Она прильнула к нему. Ранимость, отразившаяся в ее ясных глазах, тронула его сердце.
Он отнес ее в свою спальню и положил на кровать. Медленно, с любовью, раздел ее.
Единственным светом в комнате был только тот, что шел из гостиной через открытую дверь. Бледный, как лунный свет, он падал на кровать широкой полосой. Обнаженная, она лежала в этом потустороннем сиянии, слишком красивая, чтобы быть настоящей. Неземная.

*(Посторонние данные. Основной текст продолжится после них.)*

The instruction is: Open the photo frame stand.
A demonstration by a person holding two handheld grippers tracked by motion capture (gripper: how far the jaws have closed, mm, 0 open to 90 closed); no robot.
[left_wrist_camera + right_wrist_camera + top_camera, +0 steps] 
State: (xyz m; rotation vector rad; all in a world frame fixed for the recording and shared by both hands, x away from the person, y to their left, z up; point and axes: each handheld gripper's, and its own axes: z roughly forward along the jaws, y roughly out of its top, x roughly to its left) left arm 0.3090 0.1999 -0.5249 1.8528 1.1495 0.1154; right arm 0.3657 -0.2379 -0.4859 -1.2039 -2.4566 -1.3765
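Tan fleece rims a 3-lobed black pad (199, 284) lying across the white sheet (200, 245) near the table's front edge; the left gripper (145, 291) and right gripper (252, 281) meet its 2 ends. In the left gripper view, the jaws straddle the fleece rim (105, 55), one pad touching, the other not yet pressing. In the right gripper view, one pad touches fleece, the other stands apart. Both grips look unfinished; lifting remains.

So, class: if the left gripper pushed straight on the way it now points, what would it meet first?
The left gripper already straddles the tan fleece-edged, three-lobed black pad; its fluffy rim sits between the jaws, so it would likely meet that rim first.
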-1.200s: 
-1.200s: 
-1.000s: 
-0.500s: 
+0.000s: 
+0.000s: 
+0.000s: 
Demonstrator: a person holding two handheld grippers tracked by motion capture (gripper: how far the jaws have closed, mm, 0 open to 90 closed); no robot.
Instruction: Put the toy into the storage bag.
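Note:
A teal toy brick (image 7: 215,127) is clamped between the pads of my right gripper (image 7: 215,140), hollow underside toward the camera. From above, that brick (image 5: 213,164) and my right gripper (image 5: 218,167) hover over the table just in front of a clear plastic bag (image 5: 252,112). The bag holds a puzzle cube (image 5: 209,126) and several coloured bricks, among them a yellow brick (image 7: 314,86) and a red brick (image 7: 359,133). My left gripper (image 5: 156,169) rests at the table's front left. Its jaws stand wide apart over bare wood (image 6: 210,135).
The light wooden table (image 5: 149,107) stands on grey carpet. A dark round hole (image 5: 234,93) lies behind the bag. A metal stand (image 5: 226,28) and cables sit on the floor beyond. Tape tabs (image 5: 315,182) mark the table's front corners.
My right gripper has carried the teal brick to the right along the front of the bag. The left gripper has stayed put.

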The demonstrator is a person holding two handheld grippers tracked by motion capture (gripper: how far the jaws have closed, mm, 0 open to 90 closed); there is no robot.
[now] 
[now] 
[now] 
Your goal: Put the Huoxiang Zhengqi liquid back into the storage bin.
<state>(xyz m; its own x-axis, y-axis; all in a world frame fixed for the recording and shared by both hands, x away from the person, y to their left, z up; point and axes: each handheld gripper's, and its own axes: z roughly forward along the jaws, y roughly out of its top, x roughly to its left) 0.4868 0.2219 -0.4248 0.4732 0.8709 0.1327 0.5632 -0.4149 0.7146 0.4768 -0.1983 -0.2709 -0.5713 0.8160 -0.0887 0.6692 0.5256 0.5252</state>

Алекс быстро сбросил свою пижаму, вытянулся рядом с ней и обнял ее. Мгновение кроватные пружины хранили гробовое молчание, затем сквозь тени пронесся снова легкий шорох мольбы.
Они целовались и ласкали друг друга.
Какое-то время он слышал ее сильное сердцебиение, а может быть, это было его собственное сердце.
Он благоговейно покрывал ее поцелуями. Отпрянув от нее, он снова и снова принимался целовать ее уши и горло, ее обнаженные плечи, тонкие руки и пальцы. Он целовал ее желанные груди и нежно облизывал ее соски, ставшие такими твердыми, набухшими и немного солоноватыми. Он целовал ее упругий втянутый живот, целовал ее бедра, и колени, и каждый палец на ногах. Он раздвинул ее длинные ноги и стал покрывать поцелуями внутренние части ее бедер, и колени, и, наконец, он поцеловал ее влажный клитор, ее нежные складки, снова и снова он целовал ее центр, скрытый ими.
Она положила руки на эту почтительную голову и запустила пальцы в его волосы, безмолвно побуждая его продолжать, выгибая спину и приподнимаясь навстречу ему.
Алекс жаждал ее. Она была такой чудесно теплой. Такой свежей. Такой трепещущей. О, это желанное тело. Эта самая желанная женщина. Нежная... такая нежная... как танцующие бабочки. Он жаждал ее, но не с похотью. С кристально чистым желанием он страстно стремился обладать ею и принадлежать ей, узнать ее, насколько это было возможно, и выдержать ее испытующий взгляд, доверять и знать, что тебе доверяют, нежно любить и быть любимым.
Прерываемое негромкими возбужденными стонами, ее дыхание участилось и стало неровным.
— О, Алекс!
Он целовал и целовал.
Поскуливая от удовольствия, Джоанна снова и снова повторяла его имя и вдруг вскрикнула, не выдержав любящего удара его языка.
Когда она приподнялась над кроватью, он просунул под нее руки и сжал ее ягодицы, придвинул ее к себе, непреклонно настаивая на тайном поцелуе. Она задрожала в преддверии, но он упорно сопротивлялся. Она билась и металась и, наконец, со вздохом облегчения откинулась на спину.
Его рот продолжал жадно двигаться вверх через треугольник жестких волос, через живот, на минуту или две задержался на грудях, затем продолжил свой путь наверх. Добравшись до горла, он произнес ее имя.
Она улыбнулась. Улыбающаяся Мадонна.
Он поцеловал ее в губы, которые были чувственно влажные и расслабленные.
Ее глаза томно блестели, а волосы в призрачном свете казались серебристыми.
Она пробралась между его ног и взяла его в руки.
— Хочет немного попрыгать. Да он ведь нетерпеливый зверь?